Et qui mieux que Jean Tubéry pouvait concevoir un programme d’une telle richesse sur un thème qui jusqu’au début du XVIIe siècle, se retrouve si fréquemment tout aussi bien dans le domaine sacré que profane et qui fait l’objet de cette exposition, l’arbre de vie.

« L’arbre de vie est tout à la fois la métaphore de l’homme fragile mais debout » mais aussi le symbole de la force, de la beauté et du souffle vital qui anime les êtres vivants. Le trop succinct programme nous rappelle qu’il est le trait d’union entre les quatre éléments, la terre, l’eau et le feu, qui furent une source majeure d’inspiration pour les peintres, les sculpteurs et les compositeurs de la Renaissance et du début de l’époque baroque. Il nous rappelle « qu’avec les saisons et les tempéraments humains, les quatre éléments forment la doctrine des correspondances entre microcosme et macrocosme, c’est-à-dire la croyance en la profonde analogie entre l’homme et l’univers. Ainsi l’eau correspond à l’hiver (froid et humide) et à l’humeur flegmatique ; le feu, à l’été (chaud et sec) et à l’humeur bileuse et mélancolique ; l’air au printemps (chaud et humide) et au tempérament tonique et sanguin ; la terre correspondant à l’automne (froid et sec) et à l’humeur nerveuse, sèche et statique ».

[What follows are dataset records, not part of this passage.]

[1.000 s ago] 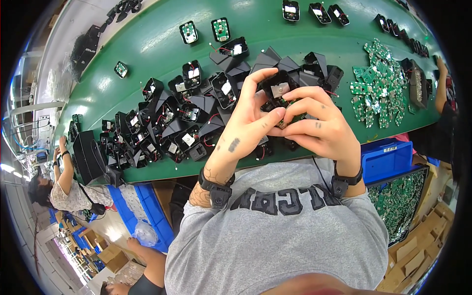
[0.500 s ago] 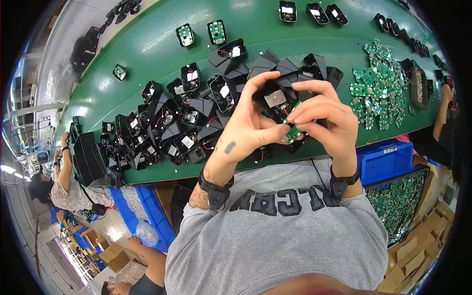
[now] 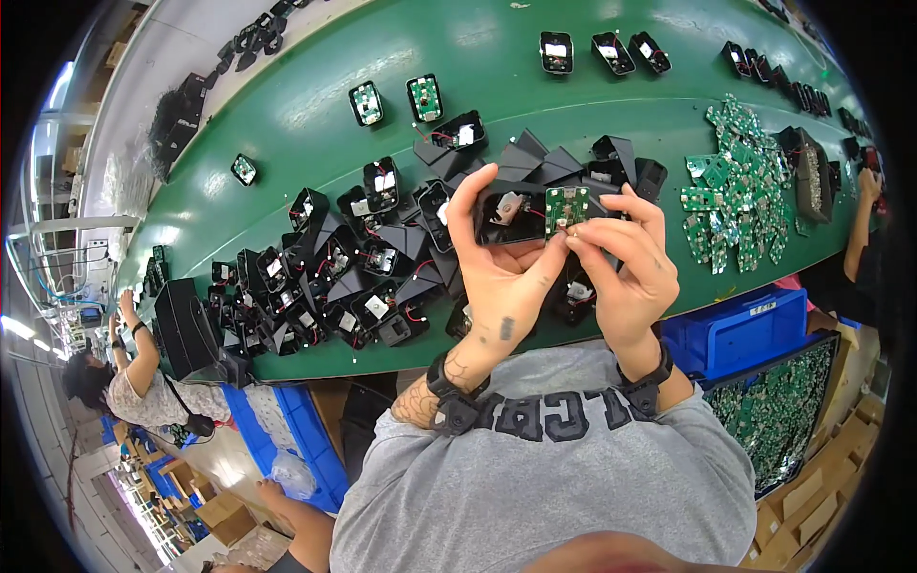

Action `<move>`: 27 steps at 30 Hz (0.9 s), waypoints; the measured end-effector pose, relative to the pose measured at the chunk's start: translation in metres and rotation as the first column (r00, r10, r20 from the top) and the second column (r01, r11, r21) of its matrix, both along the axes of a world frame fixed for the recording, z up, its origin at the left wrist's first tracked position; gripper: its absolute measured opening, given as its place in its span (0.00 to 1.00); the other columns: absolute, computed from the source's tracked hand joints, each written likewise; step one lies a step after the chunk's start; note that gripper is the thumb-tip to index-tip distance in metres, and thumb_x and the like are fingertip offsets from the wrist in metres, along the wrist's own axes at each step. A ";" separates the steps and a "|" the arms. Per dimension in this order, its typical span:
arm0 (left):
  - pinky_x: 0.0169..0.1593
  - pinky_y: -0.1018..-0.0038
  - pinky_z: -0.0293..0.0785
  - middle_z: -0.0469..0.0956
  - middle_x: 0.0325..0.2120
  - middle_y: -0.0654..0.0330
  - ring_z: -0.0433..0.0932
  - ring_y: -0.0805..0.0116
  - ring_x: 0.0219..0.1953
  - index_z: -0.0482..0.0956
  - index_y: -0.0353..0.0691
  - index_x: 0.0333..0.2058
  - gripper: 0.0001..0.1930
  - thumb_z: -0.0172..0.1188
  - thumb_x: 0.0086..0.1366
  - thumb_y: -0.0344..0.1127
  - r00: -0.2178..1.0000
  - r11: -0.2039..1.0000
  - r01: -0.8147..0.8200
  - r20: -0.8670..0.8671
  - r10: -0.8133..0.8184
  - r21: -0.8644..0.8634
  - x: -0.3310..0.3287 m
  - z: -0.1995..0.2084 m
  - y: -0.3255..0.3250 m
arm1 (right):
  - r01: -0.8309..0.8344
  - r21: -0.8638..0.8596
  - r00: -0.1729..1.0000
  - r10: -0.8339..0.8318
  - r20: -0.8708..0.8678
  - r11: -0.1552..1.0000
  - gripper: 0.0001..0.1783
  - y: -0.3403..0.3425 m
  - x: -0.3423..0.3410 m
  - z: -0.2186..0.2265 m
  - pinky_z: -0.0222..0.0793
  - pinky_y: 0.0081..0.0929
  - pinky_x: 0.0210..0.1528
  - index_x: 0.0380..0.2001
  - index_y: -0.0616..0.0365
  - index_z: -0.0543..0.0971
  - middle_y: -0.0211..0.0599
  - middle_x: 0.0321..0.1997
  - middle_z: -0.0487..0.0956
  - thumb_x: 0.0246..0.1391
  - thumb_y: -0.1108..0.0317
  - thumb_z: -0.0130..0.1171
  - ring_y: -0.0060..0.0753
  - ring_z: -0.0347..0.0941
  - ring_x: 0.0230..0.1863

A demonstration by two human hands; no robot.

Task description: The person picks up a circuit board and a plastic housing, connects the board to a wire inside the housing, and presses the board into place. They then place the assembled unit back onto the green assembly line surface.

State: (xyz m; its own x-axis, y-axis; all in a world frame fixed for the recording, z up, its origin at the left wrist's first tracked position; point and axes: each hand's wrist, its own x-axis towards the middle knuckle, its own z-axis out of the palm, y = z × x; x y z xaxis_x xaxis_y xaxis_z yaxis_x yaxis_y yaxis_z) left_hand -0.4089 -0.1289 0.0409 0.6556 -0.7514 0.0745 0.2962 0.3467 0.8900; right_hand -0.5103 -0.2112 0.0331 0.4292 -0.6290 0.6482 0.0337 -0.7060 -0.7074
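Note:
My left hand (image 3: pixel 511 286) curls around a black plastic housing (image 3: pixel 521 222), open side up, with a greyish-white part (image 3: pixel 505 207) visible inside. A green circuit board (image 3: pixel 565 204) stands face-on at the housing's right side. My right hand (image 3: pixel 632 272) pinches at the board's lower edge with thumb and fingertips; the left thumb tip meets them there. Whether a wire or plug lies between the fingertips is too small to tell. Beyond and left of my hands, many similar black housings (image 3: pixel 377 304) with red wires lie in a heap.
Loose green circuit boards (image 3: pixel 740 186) are piled to the right on the green table (image 3: pixel 611 91). Several housings (image 3: pixel 556 53) stand along the far side, two with boards (image 3: pixel 424 98). A blue bin (image 3: pixel 740 329) sits below the near edge. Other people work at left (image 3: pixel 143 349) and far right (image 3: pixel 867 186).
The circuit board has turned to show its face and stands more upright beside the housing. The housing has tilted, and my right fingers have moved down to the board's lower edge.

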 end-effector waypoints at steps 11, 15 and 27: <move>0.45 0.72 0.78 0.67 0.52 0.47 0.74 0.62 0.49 0.55 0.41 0.55 0.31 0.57 0.56 0.15 0.853 0.956 -0.210 0.440 0.281 -0.203 -0.005 -0.025 -0.011 | -0.282 0.625 0.957 0.172 0.232 0.727 0.10 0.000 0.008 -0.013 0.66 0.28 0.53 0.31 0.67 0.82 0.39 0.40 0.80 0.42 0.85 0.63 0.36 0.71 0.51; 0.47 0.63 0.74 0.72 0.47 0.42 0.76 0.49 0.48 0.58 0.39 0.53 0.29 0.58 0.54 0.14 0.712 0.942 -0.260 0.616 0.336 -0.213 -0.006 -0.032 -0.010 | -0.329 0.808 0.935 0.048 0.352 0.489 0.09 0.004 0.011 -0.003 0.67 0.25 0.52 0.30 0.68 0.81 0.40 0.42 0.78 0.41 0.86 0.63 0.32 0.72 0.49; 0.45 0.72 0.78 0.66 0.52 0.36 0.75 0.57 0.48 0.50 0.46 0.56 0.33 0.56 0.57 0.15 0.626 0.957 -0.239 0.727 0.281 -0.165 0.003 -0.028 -0.008 | -0.258 0.554 0.963 0.169 0.208 0.791 0.09 0.001 0.011 -0.007 0.65 0.28 0.55 0.31 0.68 0.81 0.42 0.42 0.78 0.43 0.86 0.62 0.37 0.70 0.53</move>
State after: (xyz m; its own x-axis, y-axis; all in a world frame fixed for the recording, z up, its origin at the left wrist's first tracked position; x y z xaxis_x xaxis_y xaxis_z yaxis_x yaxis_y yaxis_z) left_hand -0.4064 -0.1372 0.0126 0.5345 -0.5400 0.6502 -0.5578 0.3526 0.7514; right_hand -0.4992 -0.2107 0.0262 0.5304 -0.8059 0.2632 0.2648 -0.1375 -0.9545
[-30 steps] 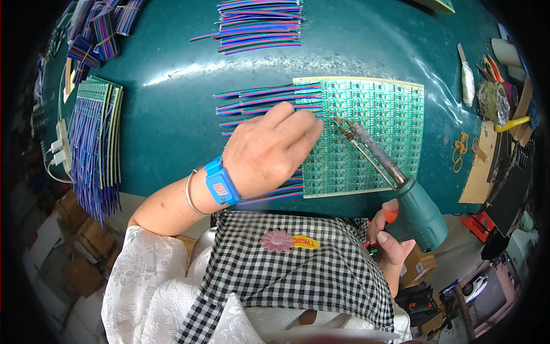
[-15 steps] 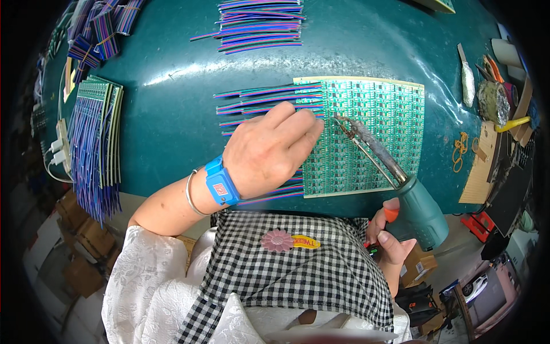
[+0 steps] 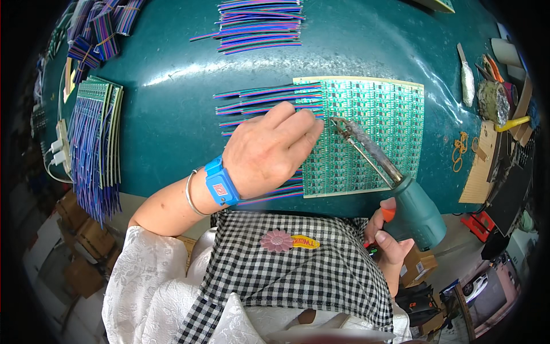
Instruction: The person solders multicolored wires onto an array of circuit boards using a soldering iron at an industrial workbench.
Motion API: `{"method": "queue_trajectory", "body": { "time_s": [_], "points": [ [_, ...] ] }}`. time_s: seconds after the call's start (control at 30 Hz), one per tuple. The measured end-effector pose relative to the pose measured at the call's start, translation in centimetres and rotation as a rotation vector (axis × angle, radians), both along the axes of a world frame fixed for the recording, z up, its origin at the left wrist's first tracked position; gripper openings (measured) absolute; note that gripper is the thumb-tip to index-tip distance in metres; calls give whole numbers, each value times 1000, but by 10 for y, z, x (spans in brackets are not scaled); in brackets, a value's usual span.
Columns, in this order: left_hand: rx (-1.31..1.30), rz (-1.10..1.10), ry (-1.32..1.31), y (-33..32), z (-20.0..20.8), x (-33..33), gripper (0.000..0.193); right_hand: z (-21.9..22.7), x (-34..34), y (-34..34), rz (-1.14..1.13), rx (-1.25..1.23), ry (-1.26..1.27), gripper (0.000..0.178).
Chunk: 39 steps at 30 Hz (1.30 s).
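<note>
A green circuit board panel (image 3: 369, 137) lies on the table, with flat multicoloured ribbon wires (image 3: 269, 94) along its left side. My left hand (image 3: 275, 143), wearing a blue wrist strap (image 3: 220, 183), is closed over these wires at the board's left part. Its fingertips pinch a ribbon wire, though the hand hides most of it. In my right hand (image 3: 389, 235) is a green soldering gun (image 3: 421, 215) with a red trigger. The gun's tip (image 3: 333, 120) is at the row of pads just right of my left fingertips.
A stack of wired boards (image 3: 100, 137) stands at the left. Loose ribbon wires (image 3: 260, 26) lie at the far middle, and tied wire bundles (image 3: 106, 34) at the far left. Rubber bands (image 3: 459, 152), a wrapped blade (image 3: 467, 80) and cardboard (image 3: 478, 166) are at the right.
The soldering gun has shifted slightly left, its tip now closer to my left fingertips and the wire ends. My left hand has stayed in place.
</note>
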<state>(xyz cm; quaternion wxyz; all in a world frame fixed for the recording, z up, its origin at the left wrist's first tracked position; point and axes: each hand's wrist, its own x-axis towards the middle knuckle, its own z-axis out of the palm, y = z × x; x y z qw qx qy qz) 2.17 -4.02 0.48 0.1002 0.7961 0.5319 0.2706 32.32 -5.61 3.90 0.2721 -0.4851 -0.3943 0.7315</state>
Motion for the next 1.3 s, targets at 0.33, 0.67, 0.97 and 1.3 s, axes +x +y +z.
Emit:
{"method": "queue_trajectory", "body": {
  "time_s": [0.33,0.67,0.97,1.3],
  "points": [
    [0,-2,1,-1,0,0,39,-5,-1,-1,-84,58,17,62],
    [18,-1,13,2,2,0,38,-3,4,11,-253,122,178,61],
    [-2,-13,36,6,10,-1,39,-6,43,50,-473,545,432,59],
    [74,0,1,5,5,1,34,-6,83,127,-801,632,157,42]
  ]
}}
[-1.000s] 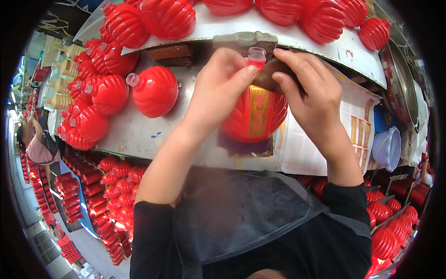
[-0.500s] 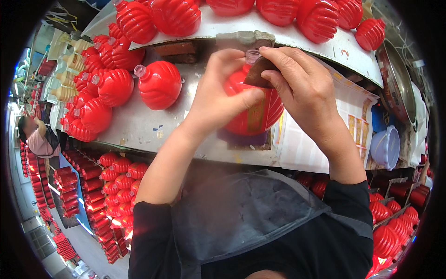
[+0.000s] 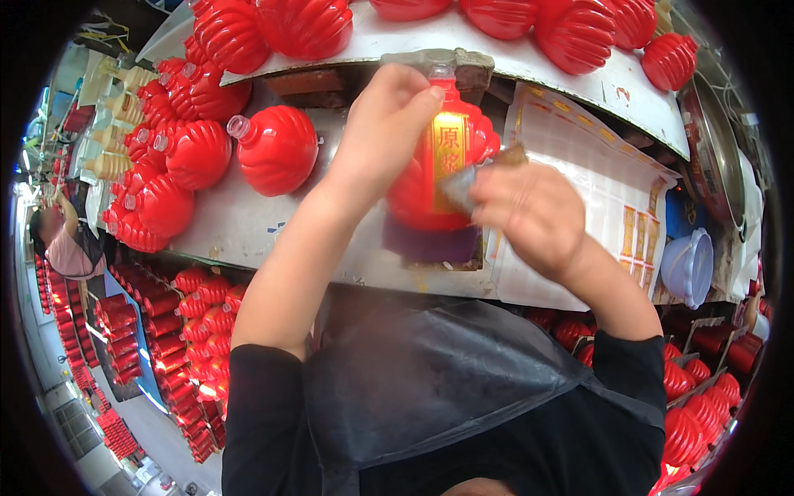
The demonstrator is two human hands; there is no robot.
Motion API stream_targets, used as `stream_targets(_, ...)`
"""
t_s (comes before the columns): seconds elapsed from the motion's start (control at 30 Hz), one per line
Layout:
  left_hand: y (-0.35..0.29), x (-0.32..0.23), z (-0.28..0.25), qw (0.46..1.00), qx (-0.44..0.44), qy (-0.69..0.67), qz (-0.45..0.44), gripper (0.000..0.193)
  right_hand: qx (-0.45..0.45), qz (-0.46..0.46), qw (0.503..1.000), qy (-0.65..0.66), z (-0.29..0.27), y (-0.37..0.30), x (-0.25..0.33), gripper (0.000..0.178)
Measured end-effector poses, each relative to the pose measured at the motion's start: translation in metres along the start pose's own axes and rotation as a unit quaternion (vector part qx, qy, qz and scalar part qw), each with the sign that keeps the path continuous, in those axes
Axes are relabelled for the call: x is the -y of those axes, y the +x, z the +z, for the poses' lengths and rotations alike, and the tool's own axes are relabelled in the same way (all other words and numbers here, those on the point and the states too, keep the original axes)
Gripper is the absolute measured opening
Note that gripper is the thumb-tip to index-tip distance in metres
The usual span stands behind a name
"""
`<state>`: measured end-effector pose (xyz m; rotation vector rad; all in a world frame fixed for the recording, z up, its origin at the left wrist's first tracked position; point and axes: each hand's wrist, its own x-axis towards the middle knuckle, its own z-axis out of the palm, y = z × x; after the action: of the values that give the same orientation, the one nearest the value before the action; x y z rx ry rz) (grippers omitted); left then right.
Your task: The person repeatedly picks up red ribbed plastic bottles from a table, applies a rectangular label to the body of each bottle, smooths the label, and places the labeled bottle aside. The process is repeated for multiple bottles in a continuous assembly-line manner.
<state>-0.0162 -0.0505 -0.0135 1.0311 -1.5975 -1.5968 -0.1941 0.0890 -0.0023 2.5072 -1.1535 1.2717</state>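
Observation:
A red ribbed bottle [image 3: 409, 194] with a clear neck lies tilted on the worktable in front of me, a gold label [image 3: 447, 149] along its upward side. My left hand [image 3: 390, 116] is closed around the bottle's shoulder, its thumb beside the top of the label. In my right hand [image 3: 533, 211] is a flat scraper [image 3: 461, 187] with a greyish blade, its edge against the lower part of the label. That hand is smeared by motion, with its fingers bent round the scraper. Under the bottle's base sits a dark purple pad [image 3: 430, 244].
Another red bottle [image 3: 277, 150] stands left of my left forearm, with several more grouped behind it. A white shelf [image 3: 397, 37] with red bottles runs along the back. Label sheets [image 3: 571, 174] lie at right, beside a pale blue bucket [image 3: 686, 266]. A person [image 3: 70, 236] is far left.
My right hand with the scraper has moved from the bottle's neck down and right to the label's lower part. The bottle has tipped back, its label now facing up and bright.

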Motion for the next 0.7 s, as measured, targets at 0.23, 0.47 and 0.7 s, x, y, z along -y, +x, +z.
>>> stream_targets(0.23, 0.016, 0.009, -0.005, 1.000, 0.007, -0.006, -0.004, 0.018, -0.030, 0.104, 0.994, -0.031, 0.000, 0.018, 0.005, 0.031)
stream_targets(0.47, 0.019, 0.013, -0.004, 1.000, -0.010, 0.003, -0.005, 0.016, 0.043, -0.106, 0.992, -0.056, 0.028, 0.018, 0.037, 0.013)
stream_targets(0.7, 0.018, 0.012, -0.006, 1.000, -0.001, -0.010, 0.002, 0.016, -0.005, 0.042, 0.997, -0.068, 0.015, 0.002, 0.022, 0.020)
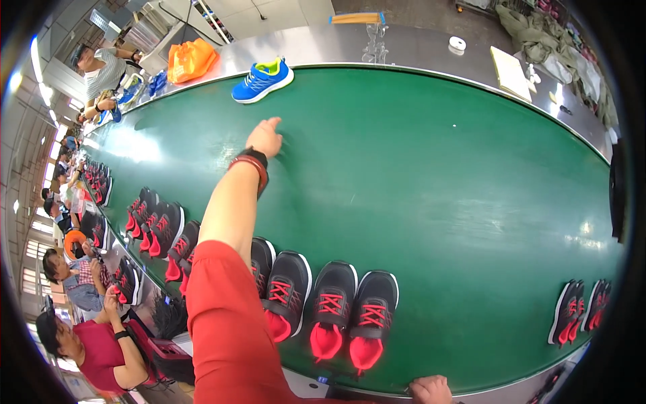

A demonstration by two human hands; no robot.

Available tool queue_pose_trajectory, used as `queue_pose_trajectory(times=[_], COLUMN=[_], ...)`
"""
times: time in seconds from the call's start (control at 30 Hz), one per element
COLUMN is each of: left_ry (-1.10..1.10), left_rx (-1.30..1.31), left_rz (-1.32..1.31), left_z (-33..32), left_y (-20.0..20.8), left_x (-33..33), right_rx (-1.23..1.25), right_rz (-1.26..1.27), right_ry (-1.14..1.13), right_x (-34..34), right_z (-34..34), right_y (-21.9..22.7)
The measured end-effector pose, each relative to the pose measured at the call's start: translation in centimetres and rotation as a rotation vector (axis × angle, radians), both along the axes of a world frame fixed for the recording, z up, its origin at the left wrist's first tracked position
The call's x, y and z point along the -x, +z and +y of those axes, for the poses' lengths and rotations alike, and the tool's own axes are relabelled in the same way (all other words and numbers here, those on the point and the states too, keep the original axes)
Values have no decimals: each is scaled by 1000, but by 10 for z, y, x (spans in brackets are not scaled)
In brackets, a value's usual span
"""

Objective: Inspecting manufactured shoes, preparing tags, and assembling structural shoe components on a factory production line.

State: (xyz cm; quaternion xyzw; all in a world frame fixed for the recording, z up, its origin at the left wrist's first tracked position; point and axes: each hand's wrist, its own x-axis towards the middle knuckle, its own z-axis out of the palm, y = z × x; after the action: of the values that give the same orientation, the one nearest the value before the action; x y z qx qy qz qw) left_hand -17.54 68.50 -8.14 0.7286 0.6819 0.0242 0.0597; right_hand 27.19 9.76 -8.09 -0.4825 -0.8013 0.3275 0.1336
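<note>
Toward seven o'clock the red sleeve hides part of a black shoe; at five, the picture's edge crops the right hand.

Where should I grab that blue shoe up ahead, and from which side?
Probably by the heel of the blue shoe, coming from above right with the left hand. The shoe sits upright, toe pointing left, and its lime-lined opening faces up, so a pinch over the back rim looks easy.
</note>
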Motion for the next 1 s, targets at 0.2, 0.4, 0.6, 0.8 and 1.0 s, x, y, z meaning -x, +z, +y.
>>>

Ce programme qui fait appel à la culture humaniste, aujourd’hui perdue pour beaucoup est le fruit de la grande érudition de Jean Tubéry. L’interprétation que nous en ont offert les musiciens et la soprano Claire Lefilliâtre, a permis au public de découvrir combien tout le raffinement de ces musiques, au-delà du sens perdu, s’adressent à nos émotions les plus intimes.

Le concert de ce soir se partage entre des pièces instrumentales des plus grands virtuoses du clavecin, du violon ou du théorbe, comme Froberger, Biber ou Kasperger, ou des pièces vocales, psausmes ou madrigaux d’Allemagne et d’Italie, où l’on retrouve tout aussi bien Jacopo Peri, Emilio da Cavalieri ou Barbara Strozzi que Marco da Gagliano, une partie de ceux qui ont en somme participé à la naissance de l’opéra. Le récital de ce soir fait vibrer les passions en une juste et harmonieuse expression des affeti.

Le cornet de Jean Tubéry rivalise de virtuosité et épouse les moindres accents et nuances de la voix si épanouie, au timbre au velours unique de Claire Lefilliâtre. Sa technique vocale qui lui permet de passer du chant au murmure de la voix parlée, fait de chaque pièce interprétée une scène de théâtre où se jouent des drames et des joies qui nous bouleversent tant les émotions exprimées sont nôtres. Madrigaux et psaumes, sont des trésors de poésie et de raffinement, et les ornementations tant instrumentales que vocales les magnifient grâce à un art d’une subtile délicatesse. Il n’est que d’entendre, le si mélancolique et doloriste « In qual parte del ciel, in qual idea » de Jacopo Peri pour s’en persuader. Jean Tubéry s’est entouré ici de musiciens habiles dont le jeu spontané et attentif permet de soutenir l’édifice harmonieux d’un programme qui nous l’espérons sera redonné aussi souvent que possible, tant il recèle de merveilles à découvrir. Les deux bis, dont « Zefiro Torna, oh di soavi accenti » et la reprise du si joyeux « O Che nuovo miracolo » ont en tout cas permis au public de repartir enchanté après une si douce soirée.

Paris, Collège des Bernardins, le 21 mars 2013. Les quatre éléments et le céleste dans le premier baroque. Urban Loth (ca 1580-1654) ; Samuel Scheidt (1587-1654) ; Hyeronimus Kapsberger (1580-1651) ; Johann – Hermann Schein (1586-1630) ; Johann-Jakob Froberger (1616-1667) ; Barbara Strozzi (1619 – 1677) ; Francesco Rognoni (ca 1570 – ca 1626) ; Franz-Ignaz Von Biber (1644 – 1704) ; Marco Corradini (1600c. – 1646) ; Marco da Gagliano (1582 – 1643) ; Giuseppe Scarani (ca 1628 – 1641) ; Jacopo Peri (1561 – 1633) ; Girolamo Frescobaldi (1583 – 1643) ; A. Archilei (1542 – 1612) ; Emilio Da Cavalieri (1550-1602) ; Claire Lefilliâtre, soprano ; Ensemble la Fenice, Jean Tubéry, direction et cornets.